Here's the most intense moment in last night's 12 Monkeys — it's a moment that turns some crucial stuff from the Terry Gilliam movie on its head, while also playing with time travel in a pretty uniquely cool way. And it reminds us just why we got sucked into obsessing about this show in the first place. Spoilers...


So the moment above is something the whole season feels like it has been building towards. In a nutshell, James Cole cures his time-travel sickness by injecting himself with the blood of his younger self, from 2015. But the "paradox" of two versions of Cole interacting, inside his body, causes another huge explosion, which knocks out (and maybe kills?) the Pallid Man and another goon from the Army of the Twelve Monkeys.

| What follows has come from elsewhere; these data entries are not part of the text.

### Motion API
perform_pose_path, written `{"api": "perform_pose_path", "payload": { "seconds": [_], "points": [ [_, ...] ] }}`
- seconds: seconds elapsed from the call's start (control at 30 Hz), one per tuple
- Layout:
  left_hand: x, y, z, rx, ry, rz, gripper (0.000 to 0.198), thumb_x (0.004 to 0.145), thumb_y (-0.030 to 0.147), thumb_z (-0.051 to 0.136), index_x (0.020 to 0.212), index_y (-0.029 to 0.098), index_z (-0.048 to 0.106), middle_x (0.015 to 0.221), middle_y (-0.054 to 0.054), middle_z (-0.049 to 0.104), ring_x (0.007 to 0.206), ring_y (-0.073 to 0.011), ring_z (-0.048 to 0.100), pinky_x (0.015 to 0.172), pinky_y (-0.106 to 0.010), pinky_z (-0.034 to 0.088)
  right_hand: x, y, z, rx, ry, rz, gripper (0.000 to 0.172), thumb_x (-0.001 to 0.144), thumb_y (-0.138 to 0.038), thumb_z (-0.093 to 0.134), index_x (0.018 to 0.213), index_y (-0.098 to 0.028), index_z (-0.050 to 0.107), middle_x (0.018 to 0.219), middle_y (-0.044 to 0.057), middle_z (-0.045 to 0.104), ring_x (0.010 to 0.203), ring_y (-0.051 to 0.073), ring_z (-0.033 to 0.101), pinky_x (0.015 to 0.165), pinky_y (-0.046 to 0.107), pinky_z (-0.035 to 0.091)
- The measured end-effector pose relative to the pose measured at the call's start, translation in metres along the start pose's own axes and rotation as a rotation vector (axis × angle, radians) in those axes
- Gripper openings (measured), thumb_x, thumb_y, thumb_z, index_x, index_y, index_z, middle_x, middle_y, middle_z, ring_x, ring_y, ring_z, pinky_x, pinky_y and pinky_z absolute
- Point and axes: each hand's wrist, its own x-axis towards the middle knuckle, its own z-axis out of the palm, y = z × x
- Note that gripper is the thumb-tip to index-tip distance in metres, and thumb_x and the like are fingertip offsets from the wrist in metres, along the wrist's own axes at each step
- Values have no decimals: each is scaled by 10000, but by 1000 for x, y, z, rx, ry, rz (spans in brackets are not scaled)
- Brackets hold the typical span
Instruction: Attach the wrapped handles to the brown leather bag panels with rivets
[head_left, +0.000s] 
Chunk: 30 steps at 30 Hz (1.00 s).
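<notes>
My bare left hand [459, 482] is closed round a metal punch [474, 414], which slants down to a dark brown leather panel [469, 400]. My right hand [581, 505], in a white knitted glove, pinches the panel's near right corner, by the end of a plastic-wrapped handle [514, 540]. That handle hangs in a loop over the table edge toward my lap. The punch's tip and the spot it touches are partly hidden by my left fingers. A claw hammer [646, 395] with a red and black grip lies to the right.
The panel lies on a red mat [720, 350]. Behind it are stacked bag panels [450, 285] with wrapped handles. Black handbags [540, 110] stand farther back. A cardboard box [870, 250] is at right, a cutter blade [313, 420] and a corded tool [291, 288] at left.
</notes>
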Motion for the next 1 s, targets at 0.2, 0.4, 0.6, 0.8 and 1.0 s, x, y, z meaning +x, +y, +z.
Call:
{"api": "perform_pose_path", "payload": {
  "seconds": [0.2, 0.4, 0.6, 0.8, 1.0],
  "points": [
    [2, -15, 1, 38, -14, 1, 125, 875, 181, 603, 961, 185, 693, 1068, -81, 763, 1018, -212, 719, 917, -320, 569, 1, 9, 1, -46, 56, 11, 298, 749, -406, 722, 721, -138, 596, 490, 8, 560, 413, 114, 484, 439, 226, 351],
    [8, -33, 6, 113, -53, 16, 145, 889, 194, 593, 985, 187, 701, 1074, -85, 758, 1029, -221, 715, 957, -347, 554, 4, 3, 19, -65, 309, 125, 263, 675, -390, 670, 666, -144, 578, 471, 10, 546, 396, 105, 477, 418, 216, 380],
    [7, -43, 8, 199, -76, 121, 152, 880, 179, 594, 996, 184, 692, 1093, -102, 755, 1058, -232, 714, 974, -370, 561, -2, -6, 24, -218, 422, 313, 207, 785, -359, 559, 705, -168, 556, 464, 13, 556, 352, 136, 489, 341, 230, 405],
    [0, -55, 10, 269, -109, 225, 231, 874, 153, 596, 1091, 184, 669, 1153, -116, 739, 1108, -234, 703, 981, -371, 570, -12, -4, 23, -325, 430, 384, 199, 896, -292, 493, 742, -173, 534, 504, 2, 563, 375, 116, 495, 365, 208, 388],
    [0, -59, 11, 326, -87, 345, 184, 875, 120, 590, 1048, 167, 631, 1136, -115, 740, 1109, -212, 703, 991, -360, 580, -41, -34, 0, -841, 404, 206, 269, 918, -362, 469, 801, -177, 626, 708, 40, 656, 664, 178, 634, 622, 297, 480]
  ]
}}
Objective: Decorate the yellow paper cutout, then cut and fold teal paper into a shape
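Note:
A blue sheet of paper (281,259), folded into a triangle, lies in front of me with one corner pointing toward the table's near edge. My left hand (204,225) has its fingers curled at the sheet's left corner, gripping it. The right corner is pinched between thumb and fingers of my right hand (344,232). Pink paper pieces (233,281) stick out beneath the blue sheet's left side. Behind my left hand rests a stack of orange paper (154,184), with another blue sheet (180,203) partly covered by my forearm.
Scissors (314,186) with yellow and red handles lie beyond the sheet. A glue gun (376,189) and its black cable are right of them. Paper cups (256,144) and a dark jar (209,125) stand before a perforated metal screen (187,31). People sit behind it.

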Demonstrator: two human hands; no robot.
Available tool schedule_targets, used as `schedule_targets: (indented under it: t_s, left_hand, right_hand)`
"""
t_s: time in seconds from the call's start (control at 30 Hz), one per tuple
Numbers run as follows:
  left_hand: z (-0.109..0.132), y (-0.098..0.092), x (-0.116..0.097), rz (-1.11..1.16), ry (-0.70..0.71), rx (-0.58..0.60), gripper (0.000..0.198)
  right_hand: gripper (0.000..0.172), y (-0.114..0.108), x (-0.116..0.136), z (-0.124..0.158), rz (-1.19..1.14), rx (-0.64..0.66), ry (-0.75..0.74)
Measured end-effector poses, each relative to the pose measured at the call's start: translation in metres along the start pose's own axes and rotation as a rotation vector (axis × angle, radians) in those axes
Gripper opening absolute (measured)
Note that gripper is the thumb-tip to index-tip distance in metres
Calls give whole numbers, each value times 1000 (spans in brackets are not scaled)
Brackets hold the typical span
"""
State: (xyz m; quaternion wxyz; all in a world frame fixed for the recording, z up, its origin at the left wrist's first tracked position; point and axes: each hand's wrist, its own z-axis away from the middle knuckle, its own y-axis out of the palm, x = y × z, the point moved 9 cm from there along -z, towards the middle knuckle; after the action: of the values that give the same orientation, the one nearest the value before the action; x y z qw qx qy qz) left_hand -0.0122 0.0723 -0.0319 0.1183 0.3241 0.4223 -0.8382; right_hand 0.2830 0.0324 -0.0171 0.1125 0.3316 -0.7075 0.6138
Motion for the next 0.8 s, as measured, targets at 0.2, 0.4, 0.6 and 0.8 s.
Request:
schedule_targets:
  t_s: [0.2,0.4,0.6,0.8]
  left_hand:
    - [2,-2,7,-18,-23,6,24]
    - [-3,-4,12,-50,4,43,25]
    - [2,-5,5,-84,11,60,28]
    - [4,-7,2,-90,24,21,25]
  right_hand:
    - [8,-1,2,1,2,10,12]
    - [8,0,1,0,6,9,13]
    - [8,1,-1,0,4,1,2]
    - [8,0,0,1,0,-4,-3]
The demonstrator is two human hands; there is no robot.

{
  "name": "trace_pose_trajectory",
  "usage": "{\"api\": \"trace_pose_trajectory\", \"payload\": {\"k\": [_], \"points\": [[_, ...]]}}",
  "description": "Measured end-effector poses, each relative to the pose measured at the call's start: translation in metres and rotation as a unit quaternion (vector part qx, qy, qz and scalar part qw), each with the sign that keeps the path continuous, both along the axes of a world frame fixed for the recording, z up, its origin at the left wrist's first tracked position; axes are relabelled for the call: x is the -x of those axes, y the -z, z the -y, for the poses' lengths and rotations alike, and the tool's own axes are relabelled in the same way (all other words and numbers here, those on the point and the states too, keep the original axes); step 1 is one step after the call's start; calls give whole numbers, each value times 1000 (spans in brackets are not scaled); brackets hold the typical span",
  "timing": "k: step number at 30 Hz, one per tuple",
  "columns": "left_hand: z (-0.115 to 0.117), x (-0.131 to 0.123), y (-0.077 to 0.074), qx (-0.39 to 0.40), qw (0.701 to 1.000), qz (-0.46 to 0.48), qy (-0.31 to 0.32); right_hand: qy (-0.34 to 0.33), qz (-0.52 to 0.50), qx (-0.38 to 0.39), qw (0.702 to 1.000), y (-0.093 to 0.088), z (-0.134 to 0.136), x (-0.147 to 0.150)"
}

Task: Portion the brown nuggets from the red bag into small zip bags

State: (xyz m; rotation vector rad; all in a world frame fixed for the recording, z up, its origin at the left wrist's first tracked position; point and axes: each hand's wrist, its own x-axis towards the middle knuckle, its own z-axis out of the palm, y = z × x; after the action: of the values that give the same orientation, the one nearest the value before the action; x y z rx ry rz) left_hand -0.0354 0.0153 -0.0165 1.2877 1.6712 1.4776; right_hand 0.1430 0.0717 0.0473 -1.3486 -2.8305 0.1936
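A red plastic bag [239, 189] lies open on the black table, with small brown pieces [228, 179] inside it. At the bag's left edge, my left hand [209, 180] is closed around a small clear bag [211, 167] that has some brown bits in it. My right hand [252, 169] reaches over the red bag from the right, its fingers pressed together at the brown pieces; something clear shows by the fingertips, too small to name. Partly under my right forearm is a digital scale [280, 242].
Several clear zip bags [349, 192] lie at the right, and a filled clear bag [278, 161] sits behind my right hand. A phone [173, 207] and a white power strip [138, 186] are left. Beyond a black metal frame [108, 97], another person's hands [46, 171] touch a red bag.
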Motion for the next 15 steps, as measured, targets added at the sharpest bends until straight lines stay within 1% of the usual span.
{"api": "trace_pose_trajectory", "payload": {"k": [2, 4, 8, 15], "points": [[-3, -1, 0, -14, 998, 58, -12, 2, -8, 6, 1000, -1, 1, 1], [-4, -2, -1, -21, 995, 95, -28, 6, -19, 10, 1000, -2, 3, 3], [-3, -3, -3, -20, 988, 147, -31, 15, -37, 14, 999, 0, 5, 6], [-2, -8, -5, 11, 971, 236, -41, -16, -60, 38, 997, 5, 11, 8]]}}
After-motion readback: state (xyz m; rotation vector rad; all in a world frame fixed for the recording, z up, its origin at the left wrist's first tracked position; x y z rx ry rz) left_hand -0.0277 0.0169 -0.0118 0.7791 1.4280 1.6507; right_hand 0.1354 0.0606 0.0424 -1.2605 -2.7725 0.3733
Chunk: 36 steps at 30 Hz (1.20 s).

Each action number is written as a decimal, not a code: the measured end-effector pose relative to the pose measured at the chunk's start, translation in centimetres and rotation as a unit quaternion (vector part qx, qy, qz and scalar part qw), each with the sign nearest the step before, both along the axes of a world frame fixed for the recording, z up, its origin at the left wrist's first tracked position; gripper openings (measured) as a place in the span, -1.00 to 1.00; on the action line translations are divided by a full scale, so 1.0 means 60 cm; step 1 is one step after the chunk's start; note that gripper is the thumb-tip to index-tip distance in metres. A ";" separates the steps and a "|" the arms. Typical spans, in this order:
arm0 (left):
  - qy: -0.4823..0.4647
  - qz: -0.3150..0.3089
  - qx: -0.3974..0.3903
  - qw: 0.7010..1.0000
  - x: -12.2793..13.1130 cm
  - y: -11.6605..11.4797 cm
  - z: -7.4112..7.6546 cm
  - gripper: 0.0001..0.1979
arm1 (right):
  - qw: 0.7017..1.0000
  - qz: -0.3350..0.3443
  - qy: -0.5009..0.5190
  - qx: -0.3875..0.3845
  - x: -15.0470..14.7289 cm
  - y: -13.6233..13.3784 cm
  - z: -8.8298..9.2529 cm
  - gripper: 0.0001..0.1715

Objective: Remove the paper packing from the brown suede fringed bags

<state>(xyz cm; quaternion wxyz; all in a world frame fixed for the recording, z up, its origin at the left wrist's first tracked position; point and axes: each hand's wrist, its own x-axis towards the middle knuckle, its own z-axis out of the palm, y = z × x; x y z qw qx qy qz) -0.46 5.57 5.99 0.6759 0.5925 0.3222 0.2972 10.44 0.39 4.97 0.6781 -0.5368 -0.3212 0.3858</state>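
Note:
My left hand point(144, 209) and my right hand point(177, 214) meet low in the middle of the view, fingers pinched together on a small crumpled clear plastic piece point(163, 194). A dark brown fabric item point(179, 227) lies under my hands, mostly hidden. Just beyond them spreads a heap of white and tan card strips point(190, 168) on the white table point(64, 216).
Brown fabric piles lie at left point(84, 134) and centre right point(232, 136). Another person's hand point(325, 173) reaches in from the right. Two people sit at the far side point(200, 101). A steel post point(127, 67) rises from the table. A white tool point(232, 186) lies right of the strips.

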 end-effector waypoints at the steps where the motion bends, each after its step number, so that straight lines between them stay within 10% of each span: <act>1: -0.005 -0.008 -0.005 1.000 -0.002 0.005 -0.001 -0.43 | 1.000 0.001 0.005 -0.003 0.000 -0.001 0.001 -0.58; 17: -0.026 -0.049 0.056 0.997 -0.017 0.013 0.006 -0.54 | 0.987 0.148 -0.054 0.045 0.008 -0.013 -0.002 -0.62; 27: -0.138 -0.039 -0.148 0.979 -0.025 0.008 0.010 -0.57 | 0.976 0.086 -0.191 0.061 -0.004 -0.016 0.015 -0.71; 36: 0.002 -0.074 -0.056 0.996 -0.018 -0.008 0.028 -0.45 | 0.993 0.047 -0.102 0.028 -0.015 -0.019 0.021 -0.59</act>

Unfortunately, the Pallid Man has just killed Cole's father, in a memory that's been tormenting Cole like a kind of dream as it's gotten closer and closer. Cole basically causes his own father's death, because his time-traveling craziness makes him so sick that Cassandra Railly and the younger Dr. Jones have to hunt down his younger son to save him. (And they don't just find a way to MacGyver some blood from the younger James Cole, without dragging the Coles to New York.)


So the above moment is both cool, in the sense of a really awesome visual and a great comeuppance, and horribly sad. Cole's now closed the circle of his ruined life, by creating his own orphan status. He loses the ability to travel through time, just at the moment that his final loose end is tied up. (And the Pallid Man stepping on toy soldiers to get to Cole is a neat extra visual.)

And in the end, the young James Cole gets dropped off at an orphanage where he meets his new best friend... Jose Ramse.

A lot of the episode is taken up with Jones and Railly teaming up, which is as awesome as you might have hoped. The young Jones is already rejecting medicine (trying to save individual people's fragile lives) in favor of playing God with time travel, and at first she has to be convinced at (toy) gunpoint to help Railly save James. But soon she's convinced that her work does actually succeed in the future, and Cole is a time-traveler. And sadly, the adventure with Cassandra convinces her to keep her baby — the one she'll lose in the plague, which will turn her into a monster.

Meanwhile, Aaron makes one last ditch effort to convince Cassandra to abandon James and the campaign to prevent the plague. And instead, he's ready to make a deal with the Army of the Twelve Monkeys to ensure his safety and Cassandra's, after the plague happens. That's going to end well.


And in the future, the much older and more bitter Dr. Jones is making a token effort to restart the research into the beginnings of the plague — even though she's lost her time traveler, and all their information got burned up, and Whitley and his soldiers abandoned them. She refuses to give up. But then, some weird red vines appear on the time machine, from the past — similar to the way all the vegetation turned red after the medallions met last week, and the fern turned red in the bar after James "splintered" through time before that. Something about all this time travel is causing red vegetation to appear.

And finally, Deacon, the ex-leader of West 7, is back... and he's slaughtered Whitley's men. Whitley returns with the severed head of one of his soldiers. And Deacon has teamed up with a group of weird guys with alien-looking blue-ish skin. In fact, unless I miscounted, there are... twelve of them.